The Dräxlmaier getaway differs from the infamous departure of Korean tyre producer Hankook, which remains a textbook example of the chaotic and non-transparent management of investments by former Economy Minister Pavol Rusko. Rusko promised lavish incentives to the company, which the cabinet in the end did not approve. At the time, the Hankook withdrawal caused a major stir and forced the government to set some rules for providing investment stimuli to investors.

What makes the departure of the Germans so painful for the region is the fact that Dräxlmaier withdrew at an advanced stage of planning. It's not that the investor said no following an initial courtship after finding out that Rimavská Sobota was simply not the partner the company wanted; the municipality had already bought the land for the factory for Sk250 per square metre, and sold it to the investor for Sk10, according to Rimavská Sobota Mayor Štefan Cifruš. Dräxlmaier would not have had to walk the bumpy road of Korean carmaker Kia, whose investment ran into serious complications with purchasing the necessary land.

Nor had the company sent any warning signals that something was rotten in the state of the investment.

The truth is that Dräxlmaier simply did what most investors do.

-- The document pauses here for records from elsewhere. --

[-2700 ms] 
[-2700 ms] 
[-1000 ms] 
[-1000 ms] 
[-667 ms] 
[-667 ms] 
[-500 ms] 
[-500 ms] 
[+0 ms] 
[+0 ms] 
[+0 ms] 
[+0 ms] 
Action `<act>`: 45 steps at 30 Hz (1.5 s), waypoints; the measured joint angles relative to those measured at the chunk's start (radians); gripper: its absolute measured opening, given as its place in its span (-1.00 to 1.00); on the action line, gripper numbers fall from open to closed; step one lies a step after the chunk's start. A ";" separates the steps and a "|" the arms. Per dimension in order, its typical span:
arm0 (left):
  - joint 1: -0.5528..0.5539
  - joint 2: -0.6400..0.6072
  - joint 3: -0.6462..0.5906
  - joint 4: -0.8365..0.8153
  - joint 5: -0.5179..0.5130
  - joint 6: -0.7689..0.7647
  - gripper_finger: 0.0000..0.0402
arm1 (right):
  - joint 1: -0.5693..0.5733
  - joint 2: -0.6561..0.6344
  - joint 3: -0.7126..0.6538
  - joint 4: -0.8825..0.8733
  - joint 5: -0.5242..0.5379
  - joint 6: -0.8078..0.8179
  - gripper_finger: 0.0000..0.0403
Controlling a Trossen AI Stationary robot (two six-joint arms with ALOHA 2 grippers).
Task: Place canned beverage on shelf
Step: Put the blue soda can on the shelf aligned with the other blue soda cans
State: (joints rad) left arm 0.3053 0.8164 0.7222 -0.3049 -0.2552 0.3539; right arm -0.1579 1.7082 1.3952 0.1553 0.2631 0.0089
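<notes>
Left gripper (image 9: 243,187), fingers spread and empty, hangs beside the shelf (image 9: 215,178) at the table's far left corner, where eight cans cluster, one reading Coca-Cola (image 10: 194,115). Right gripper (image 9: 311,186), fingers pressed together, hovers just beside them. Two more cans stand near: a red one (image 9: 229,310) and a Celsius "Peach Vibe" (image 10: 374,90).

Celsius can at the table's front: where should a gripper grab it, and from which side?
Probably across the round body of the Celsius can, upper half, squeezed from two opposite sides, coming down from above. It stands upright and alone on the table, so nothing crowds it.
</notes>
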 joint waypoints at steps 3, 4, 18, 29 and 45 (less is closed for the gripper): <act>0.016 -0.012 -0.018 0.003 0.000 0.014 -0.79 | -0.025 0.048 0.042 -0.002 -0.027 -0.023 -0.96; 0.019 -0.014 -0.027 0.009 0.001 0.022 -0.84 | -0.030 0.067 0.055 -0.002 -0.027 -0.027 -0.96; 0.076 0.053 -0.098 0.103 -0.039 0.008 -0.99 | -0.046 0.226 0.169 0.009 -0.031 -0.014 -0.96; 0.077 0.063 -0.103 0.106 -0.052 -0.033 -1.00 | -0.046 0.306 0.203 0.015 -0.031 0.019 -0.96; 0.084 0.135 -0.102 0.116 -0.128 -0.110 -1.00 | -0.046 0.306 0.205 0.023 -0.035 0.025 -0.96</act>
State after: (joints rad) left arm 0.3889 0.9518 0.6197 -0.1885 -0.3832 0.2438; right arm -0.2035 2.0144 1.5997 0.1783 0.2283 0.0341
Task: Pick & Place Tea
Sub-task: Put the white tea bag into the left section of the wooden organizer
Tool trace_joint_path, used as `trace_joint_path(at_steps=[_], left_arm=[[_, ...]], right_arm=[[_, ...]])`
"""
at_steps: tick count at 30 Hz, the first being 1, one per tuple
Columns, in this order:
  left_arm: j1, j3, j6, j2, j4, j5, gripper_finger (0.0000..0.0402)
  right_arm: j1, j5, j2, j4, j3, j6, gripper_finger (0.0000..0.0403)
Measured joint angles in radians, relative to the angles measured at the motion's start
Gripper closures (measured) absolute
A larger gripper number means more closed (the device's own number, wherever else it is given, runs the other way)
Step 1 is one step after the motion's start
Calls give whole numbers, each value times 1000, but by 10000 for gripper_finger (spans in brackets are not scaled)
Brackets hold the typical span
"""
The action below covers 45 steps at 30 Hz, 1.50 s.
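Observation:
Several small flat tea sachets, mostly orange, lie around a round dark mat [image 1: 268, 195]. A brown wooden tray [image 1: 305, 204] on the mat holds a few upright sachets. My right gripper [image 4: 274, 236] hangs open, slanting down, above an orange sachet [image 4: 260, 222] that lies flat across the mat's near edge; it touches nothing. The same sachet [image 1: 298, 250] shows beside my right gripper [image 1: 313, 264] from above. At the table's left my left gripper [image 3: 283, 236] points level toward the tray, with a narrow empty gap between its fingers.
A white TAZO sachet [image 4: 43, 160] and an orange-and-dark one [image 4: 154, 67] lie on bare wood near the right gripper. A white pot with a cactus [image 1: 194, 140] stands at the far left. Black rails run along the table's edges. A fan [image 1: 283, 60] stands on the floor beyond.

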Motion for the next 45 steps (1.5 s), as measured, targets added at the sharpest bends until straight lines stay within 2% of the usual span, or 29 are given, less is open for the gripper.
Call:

It found out that Romanians would work for less money than Slovaks, and made a rational business decision to go where costs were lowest. While Slovaks who have been out of work for many years never got a chance to decide whether to take the low-paying work or not, it is probably not the last time that this country's generally improving economy will cost it a labour-intensive investment.

Just as Peugeot's departure from Ryton was not about Slovakia, Slovaks cannot really blame Romania for becoming more aggressive in attracting foreign investors. Romania may even have learned how to hook investors from Slovakia itself.

The Romanian state offers foreign investors a wide variety of state support. For example, investments worth over $1 million are exempt from customs duties on imports of technology. Labour costs are substantially lower in Romania as well.

Some say that the departure of Dräxlmaier shows that Slovakia, as the automotive capital of the region, is beginning to suffer from its economic focus on the automotive sector, and that investors will continue to move to cheaper countries once Slovakia becomes too expensive for them.

But it's not only foreign firms that are moving further east. Several Slovak firms have already moved their production to places where production costs are much lower.

The state says that it is moving mountains to find a substitute for Dräxlmaier for the Rimavská Sobota region. The local major also says that it is time for the region to stop crying over spilled milk, since there are still many investors who consider Slovakia a good place to invest, even if it is no longer the only investor paradise in Eastern Europe.